Breaking Dutch Tradition Will Command Worldwide Attention
According to many authorities, the first navigable submarine for which reliable evidence actually exists, is the one constructed in 1620 by Dutchman Cornelius Jacobszoon Drebbel. Drebbel's was the first navigable submarine. His final model had 6 oars and carried up to 16 passengers. It was demonstrated for King James I and witnessed by several thousand Londoners, in three hours of submerged travel at depths up to 15 feet. Like modern submariners Drebbel appreciated good ale and operated an ale house in London until his death in 1633.

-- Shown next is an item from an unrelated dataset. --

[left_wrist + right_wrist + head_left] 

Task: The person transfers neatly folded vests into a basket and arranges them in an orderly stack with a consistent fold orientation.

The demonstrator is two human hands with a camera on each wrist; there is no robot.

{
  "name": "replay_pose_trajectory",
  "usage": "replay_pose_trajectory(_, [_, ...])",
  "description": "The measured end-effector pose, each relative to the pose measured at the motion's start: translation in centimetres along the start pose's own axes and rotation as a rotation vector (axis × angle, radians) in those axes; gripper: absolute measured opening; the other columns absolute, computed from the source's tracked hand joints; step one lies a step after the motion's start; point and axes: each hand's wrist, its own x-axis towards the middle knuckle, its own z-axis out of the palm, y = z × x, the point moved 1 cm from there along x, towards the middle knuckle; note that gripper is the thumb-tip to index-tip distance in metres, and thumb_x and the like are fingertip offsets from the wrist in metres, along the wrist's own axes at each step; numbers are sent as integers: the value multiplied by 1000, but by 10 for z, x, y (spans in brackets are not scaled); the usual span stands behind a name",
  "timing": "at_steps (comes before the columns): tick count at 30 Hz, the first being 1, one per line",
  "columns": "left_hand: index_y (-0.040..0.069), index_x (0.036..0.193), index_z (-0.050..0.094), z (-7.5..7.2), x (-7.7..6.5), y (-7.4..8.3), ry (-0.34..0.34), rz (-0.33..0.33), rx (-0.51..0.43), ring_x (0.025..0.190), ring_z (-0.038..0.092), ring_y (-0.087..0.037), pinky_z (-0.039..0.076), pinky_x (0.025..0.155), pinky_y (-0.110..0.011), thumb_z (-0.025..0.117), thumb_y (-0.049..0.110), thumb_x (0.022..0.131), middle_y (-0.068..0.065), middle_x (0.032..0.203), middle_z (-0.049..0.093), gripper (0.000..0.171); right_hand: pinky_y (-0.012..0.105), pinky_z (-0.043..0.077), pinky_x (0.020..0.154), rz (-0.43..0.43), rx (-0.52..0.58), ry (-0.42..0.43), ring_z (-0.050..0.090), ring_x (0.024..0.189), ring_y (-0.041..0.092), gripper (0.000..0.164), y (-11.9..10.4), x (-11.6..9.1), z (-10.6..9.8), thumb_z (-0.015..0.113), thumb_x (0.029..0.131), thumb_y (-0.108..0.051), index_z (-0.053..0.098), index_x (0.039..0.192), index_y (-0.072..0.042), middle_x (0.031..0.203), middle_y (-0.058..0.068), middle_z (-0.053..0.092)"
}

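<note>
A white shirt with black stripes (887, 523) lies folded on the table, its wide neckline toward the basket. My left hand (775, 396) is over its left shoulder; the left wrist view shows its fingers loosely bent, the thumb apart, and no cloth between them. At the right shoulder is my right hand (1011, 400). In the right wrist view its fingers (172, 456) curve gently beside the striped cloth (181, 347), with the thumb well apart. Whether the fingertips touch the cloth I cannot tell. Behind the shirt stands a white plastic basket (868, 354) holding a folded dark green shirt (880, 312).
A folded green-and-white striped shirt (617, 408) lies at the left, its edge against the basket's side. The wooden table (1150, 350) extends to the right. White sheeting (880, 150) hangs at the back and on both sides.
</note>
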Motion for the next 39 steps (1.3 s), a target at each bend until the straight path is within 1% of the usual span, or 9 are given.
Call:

Today the Netherlands has announced its Royal Navy is prepared to open the Submarine Service to women. Labour representative MP Eijsink spent a week on Dutch submarine HMS Dolfijn in a trial last year and concluded that women on submarines was a bad idea: "It will lead to tensions, and that could endanger safety," she said. Nevertheless, Defence State Secretary Kees van der Knaap is expected to break the long tradition, today.
The Kingdom of the Netherlands has a fertility rate of 1.66 births per woman with a sex ratio of 102 women per 100 men. Moreover, the Netherlands is major European producer of ecstasy, illicit amphetamines, and other synthetic drugs; important gateway for cocaine, heroin, and hashish entering Europe; major source of US-bound ecstasy; large financial sector vulnerable to money laundering, according to the CIA's World Factbook.
The Dutch experience will certainly be the most interesting mixed-sex, submarine experiment to date. It will certainly command the attention of responsible governments worldwide.